Return only that part of the material below which starts with the line containing "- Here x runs" and goes on through the line containing "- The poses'", restated exactly.

──────── Data shown ────────

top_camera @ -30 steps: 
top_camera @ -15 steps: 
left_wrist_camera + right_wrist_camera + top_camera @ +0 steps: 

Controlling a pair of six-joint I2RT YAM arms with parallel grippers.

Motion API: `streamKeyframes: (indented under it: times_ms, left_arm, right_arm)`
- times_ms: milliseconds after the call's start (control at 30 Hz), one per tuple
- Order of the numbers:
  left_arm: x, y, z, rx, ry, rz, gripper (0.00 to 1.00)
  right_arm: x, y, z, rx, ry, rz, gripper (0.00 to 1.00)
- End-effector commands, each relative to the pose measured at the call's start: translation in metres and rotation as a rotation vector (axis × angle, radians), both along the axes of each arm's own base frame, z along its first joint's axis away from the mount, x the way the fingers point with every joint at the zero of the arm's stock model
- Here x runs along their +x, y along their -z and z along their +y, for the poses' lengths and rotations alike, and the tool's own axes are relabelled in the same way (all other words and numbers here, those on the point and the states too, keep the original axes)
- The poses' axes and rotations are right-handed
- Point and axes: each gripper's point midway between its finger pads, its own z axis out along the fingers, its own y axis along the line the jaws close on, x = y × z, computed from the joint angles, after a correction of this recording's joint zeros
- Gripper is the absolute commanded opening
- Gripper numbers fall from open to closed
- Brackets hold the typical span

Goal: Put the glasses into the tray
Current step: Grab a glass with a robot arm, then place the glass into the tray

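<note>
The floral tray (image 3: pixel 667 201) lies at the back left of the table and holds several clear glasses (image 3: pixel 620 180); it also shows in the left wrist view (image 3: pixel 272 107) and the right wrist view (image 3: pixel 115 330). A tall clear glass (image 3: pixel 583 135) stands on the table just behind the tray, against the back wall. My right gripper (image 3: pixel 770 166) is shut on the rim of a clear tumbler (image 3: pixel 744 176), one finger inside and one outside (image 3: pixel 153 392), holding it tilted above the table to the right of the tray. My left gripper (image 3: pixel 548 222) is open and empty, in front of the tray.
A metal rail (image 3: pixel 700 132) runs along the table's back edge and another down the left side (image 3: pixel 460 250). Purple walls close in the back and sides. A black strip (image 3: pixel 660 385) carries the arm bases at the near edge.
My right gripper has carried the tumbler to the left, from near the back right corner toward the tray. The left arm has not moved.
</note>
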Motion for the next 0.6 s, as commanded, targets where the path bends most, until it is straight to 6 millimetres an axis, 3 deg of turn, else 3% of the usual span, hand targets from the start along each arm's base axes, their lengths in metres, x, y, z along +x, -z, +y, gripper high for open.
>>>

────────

# Answer space
- Here x runs along their +x, y along their -z and z along their +y, for the poses' lengths and rotations alike, and the tool's own axes are relabelled in the same way (all other words and numbers here, those on the point and the states too, keep the original axes)
- The poses' axes and rotations are right-handed

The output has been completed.